TASK DETAILS:
The whole listing is to be transcribed exactly as it stands.

◆ ◆ ◆

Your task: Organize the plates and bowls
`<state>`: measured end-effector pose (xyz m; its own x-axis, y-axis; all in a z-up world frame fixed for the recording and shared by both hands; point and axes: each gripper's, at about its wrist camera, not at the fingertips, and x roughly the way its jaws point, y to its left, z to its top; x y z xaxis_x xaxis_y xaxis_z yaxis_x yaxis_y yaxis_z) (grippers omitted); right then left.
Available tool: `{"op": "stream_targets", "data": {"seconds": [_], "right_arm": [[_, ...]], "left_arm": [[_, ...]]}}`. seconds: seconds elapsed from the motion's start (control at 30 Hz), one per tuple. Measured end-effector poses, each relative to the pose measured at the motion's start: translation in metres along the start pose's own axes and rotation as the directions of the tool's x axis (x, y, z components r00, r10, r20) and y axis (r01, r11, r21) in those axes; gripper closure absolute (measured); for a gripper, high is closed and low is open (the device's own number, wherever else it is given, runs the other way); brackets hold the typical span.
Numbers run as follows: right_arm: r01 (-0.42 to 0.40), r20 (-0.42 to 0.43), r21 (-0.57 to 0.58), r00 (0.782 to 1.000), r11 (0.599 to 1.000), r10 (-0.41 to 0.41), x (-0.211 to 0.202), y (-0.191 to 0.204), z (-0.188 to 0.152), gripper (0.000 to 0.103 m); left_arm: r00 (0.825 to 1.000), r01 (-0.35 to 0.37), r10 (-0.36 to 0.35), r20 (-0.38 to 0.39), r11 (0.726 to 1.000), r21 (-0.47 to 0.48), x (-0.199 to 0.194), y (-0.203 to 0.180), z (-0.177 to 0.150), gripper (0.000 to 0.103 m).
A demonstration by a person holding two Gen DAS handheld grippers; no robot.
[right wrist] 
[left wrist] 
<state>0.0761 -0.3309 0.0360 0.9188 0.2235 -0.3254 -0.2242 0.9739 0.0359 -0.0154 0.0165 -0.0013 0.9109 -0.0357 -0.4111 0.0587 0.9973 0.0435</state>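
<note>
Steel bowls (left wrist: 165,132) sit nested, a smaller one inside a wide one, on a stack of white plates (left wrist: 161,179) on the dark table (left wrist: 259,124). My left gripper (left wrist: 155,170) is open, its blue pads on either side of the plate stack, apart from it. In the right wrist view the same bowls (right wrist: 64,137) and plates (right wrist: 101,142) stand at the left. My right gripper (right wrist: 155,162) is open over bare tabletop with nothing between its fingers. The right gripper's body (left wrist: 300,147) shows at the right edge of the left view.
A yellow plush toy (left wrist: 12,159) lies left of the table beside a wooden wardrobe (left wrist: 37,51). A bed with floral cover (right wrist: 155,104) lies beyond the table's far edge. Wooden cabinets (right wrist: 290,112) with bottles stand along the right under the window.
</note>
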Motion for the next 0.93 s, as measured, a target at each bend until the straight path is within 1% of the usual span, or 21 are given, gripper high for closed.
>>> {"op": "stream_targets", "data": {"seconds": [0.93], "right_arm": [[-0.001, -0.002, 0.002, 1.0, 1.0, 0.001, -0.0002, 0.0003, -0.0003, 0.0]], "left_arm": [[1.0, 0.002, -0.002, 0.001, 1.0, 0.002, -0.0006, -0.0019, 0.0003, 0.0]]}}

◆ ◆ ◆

OUTPUT:
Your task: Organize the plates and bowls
`<state>`: measured end-effector pose (xyz m; its own x-axis, y-axis; all in a z-up world frame fixed for the recording and shared by both hands; point and axes: each gripper's, at about its wrist camera, not at the fingertips, and x roughly the way its jaws point, y to its left, z to its top; x y z xaxis_x xaxis_y xaxis_z yaxis_x yaxis_y yaxis_z) (grippers omitted); right then left.
Available tool: `{"op": "stream_targets", "data": {"seconds": [_], "right_arm": [[_, ...]], "left_arm": [[_, ...]]}}`. seconds: seconds elapsed from the motion's start (control at 30 Hz), one per tuple. Measured end-effector poses, each relative to the pose measured at the motion's start: translation in metres along the start pose's own axes and rotation as the directions of the tool's x axis (x, y, z components r00, r10, r20) and y axis (r01, r11, r21) in those axes; gripper closure absolute (measured); for a gripper, high is closed and low is open (the device's own number, wherever else it is given, runs the other way); brackets hold the typical span.
Numbers run as follows: right_arm: r01 (-0.42 to 0.40), r20 (-0.42 to 0.43), r21 (-0.57 to 0.58), r00 (0.782 to 1.000), r11 (0.599 to 1.000), r10 (-0.41 to 0.41), x (-0.211 to 0.202), y (-0.191 to 0.204), z (-0.188 to 0.152), gripper (0.000 to 0.103 m); left_arm: r00 (0.825 to 1.000), r01 (-0.35 to 0.37), r10 (-0.36 to 0.35), r20 (-0.38 to 0.39), r11 (0.726 to 1.000), r21 (-0.47 to 0.48), x (-0.199 to 0.194), y (-0.203 to 0.180), z (-0.177 to 0.150), gripper (0.000 to 0.103 m).
A demonstration by a person holding two Gen DAS handheld grippers; no robot.
[right wrist] 
[left wrist] 
<state>0.0761 -0.3309 0.0360 0.9188 0.2235 -0.3254 -0.2242 0.9739 0.0359 -0.0154 0.0165 -0.0013 0.9109 -0.0357 -0.4111 0.0587 0.9973 0.0435</state>
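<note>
Steel bowls (left wrist: 165,132) sit nested, a smaller one inside a wide one, on a stack of white plates (left wrist: 161,179) on the dark table (left wrist: 259,124). My left gripper (left wrist: 155,170) is open, its blue pads on either side of the plate stack, apart from it. In the right wrist view the same bowls (right wrist: 64,137) and plates (right wrist: 101,142) stand at the left. My right gripper (right wrist: 155,162) is open over bare tabletop with nothing between its fingers. The right gripper's body (left wrist: 300,147) shows at the right edge of the left view.
A yellow plush toy (left wrist: 12,159) lies left of the table beside a wooden wardrobe (left wrist: 37,51). A bed with floral cover (right wrist: 155,104) lies beyond the table's far edge. Wooden cabinets (right wrist: 290,112) with bottles stand along the right under the window.
</note>
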Motion for the next 0.93 s, as measured, a target at each bend until the straight path is within 1% of the usual span, or 21 are given, gripper high for closed.
>>> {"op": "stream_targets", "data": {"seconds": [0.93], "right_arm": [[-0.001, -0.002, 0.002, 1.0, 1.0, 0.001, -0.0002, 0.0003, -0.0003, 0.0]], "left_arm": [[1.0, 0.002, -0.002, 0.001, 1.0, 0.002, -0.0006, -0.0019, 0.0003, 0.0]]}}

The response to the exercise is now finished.